*** Source material ***
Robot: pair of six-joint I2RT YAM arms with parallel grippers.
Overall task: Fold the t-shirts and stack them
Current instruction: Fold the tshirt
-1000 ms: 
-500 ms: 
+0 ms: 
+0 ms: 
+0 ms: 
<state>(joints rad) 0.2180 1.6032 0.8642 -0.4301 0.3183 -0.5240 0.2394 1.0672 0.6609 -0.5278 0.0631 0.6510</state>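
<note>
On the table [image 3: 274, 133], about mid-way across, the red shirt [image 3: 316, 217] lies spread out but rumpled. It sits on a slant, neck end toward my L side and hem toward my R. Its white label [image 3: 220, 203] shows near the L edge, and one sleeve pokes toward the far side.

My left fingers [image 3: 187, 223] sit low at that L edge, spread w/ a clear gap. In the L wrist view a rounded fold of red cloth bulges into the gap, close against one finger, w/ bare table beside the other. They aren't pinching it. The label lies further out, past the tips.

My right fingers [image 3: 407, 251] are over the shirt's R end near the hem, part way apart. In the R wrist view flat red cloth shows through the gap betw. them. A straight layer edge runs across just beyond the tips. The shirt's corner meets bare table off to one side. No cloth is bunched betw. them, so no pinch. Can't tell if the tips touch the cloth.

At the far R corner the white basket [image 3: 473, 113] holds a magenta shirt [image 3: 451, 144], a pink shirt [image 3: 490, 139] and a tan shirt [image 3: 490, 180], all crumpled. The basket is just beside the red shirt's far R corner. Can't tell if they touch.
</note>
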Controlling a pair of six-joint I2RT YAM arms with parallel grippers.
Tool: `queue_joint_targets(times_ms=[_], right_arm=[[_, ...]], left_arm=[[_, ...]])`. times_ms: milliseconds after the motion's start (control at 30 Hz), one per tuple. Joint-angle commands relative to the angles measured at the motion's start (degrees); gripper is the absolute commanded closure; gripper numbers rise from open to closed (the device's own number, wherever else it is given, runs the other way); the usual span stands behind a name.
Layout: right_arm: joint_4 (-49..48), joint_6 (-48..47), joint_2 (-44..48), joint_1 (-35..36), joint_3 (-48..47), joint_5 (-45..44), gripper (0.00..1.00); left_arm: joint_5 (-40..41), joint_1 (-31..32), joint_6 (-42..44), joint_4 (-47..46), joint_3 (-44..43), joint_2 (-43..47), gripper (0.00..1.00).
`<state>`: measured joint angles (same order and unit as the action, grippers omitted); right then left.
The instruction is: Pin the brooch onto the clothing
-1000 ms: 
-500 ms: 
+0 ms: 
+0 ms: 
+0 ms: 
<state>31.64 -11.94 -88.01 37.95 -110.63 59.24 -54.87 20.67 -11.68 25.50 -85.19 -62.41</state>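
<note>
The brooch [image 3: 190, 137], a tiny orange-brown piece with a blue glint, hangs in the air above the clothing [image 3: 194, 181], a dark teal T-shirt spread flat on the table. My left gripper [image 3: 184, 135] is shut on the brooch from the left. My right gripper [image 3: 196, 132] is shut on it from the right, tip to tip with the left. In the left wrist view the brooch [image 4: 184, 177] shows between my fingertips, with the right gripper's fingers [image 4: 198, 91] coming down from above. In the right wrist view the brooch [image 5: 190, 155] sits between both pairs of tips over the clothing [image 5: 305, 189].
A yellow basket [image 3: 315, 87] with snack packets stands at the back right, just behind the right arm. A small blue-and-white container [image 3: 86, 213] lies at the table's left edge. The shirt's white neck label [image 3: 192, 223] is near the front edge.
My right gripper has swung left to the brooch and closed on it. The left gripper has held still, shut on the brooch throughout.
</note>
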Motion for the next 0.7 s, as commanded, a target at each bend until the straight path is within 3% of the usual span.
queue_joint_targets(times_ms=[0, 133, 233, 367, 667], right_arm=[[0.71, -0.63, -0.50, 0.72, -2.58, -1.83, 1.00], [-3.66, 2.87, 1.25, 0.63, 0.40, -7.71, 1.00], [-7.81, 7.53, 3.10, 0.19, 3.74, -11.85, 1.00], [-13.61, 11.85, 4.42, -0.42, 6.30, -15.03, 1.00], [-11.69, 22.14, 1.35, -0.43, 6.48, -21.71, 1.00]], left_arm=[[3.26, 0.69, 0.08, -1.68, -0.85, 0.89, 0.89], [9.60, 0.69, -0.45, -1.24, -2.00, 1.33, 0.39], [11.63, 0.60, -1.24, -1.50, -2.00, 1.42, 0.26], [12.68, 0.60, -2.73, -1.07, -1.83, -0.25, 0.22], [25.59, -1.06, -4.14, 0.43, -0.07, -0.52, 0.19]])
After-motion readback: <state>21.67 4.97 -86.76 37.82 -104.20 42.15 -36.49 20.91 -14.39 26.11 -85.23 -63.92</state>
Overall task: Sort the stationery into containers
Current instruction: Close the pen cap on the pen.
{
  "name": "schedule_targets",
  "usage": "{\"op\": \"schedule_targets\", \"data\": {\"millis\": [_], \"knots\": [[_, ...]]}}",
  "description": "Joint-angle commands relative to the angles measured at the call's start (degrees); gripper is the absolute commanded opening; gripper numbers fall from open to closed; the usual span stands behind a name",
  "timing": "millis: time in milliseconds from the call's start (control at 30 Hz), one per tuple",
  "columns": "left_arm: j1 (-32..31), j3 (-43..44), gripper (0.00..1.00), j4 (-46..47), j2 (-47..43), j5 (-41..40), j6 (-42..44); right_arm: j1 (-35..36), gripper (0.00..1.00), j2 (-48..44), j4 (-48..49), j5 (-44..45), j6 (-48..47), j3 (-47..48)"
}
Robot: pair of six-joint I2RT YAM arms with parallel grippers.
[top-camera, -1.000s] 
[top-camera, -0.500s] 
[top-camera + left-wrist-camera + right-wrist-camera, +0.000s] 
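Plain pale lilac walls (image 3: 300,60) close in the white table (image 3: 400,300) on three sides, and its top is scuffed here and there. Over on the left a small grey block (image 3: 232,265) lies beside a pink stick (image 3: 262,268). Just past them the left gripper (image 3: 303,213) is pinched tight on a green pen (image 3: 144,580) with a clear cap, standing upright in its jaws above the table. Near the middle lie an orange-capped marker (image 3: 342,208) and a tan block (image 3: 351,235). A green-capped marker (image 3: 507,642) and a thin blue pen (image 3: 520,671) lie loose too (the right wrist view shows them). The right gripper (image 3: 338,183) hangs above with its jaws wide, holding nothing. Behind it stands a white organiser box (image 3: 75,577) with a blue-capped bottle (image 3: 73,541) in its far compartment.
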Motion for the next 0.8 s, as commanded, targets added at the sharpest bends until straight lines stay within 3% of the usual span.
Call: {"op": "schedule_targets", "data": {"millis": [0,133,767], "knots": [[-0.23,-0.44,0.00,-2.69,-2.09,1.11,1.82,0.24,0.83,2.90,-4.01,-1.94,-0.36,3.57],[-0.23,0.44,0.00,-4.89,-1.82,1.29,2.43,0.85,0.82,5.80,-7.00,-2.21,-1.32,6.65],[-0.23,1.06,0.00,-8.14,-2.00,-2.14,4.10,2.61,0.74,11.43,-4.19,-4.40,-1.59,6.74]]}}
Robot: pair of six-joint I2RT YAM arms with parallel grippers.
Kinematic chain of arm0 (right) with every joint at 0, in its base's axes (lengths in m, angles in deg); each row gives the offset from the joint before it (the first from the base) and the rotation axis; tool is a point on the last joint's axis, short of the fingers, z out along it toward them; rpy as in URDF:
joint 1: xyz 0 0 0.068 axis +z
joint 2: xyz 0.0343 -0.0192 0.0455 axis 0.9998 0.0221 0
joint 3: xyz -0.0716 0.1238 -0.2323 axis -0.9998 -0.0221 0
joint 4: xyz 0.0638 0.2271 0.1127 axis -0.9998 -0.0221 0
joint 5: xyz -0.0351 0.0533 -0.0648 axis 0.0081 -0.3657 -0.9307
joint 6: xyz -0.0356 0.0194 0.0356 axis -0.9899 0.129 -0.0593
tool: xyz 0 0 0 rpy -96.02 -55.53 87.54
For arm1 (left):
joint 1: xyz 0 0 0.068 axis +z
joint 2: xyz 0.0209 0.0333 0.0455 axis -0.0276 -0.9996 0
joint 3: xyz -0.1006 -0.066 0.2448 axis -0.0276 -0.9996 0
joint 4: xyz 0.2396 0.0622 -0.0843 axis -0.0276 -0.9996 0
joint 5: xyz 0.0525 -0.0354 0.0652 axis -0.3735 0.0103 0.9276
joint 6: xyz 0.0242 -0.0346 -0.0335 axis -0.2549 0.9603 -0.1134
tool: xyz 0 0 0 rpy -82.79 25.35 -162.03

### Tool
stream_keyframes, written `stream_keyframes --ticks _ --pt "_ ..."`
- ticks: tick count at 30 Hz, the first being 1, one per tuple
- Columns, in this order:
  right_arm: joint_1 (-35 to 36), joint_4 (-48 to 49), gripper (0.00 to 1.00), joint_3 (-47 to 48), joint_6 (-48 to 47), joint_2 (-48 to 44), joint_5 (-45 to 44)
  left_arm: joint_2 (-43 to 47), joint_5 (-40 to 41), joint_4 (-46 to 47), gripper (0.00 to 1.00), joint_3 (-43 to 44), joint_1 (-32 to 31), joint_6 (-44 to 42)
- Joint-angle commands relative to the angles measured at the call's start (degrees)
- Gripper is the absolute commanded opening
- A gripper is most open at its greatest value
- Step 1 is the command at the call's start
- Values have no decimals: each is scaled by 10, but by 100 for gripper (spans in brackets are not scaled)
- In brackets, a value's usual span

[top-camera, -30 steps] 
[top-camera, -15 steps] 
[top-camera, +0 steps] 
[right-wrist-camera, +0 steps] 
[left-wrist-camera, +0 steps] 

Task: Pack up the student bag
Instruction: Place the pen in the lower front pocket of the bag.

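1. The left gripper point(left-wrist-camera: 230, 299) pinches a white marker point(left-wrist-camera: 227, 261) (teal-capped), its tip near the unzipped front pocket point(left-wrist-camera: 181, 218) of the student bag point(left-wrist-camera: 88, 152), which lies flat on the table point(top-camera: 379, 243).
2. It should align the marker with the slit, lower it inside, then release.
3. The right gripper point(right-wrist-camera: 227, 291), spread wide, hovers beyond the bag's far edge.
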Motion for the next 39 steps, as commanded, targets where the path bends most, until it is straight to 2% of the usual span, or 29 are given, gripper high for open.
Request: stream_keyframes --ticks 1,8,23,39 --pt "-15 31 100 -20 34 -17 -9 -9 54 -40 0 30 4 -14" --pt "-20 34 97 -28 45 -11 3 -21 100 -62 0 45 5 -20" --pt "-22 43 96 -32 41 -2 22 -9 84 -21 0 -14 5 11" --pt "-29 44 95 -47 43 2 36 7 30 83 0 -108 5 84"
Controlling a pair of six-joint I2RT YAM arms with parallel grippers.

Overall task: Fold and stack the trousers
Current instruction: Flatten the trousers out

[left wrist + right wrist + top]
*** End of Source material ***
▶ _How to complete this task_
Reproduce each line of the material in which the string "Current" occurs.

▶ _Result_
Current instruction: Fold the tshirt
Current instruction: Close the pen cap on the pen.
Current instruction: Flatten the trousers out

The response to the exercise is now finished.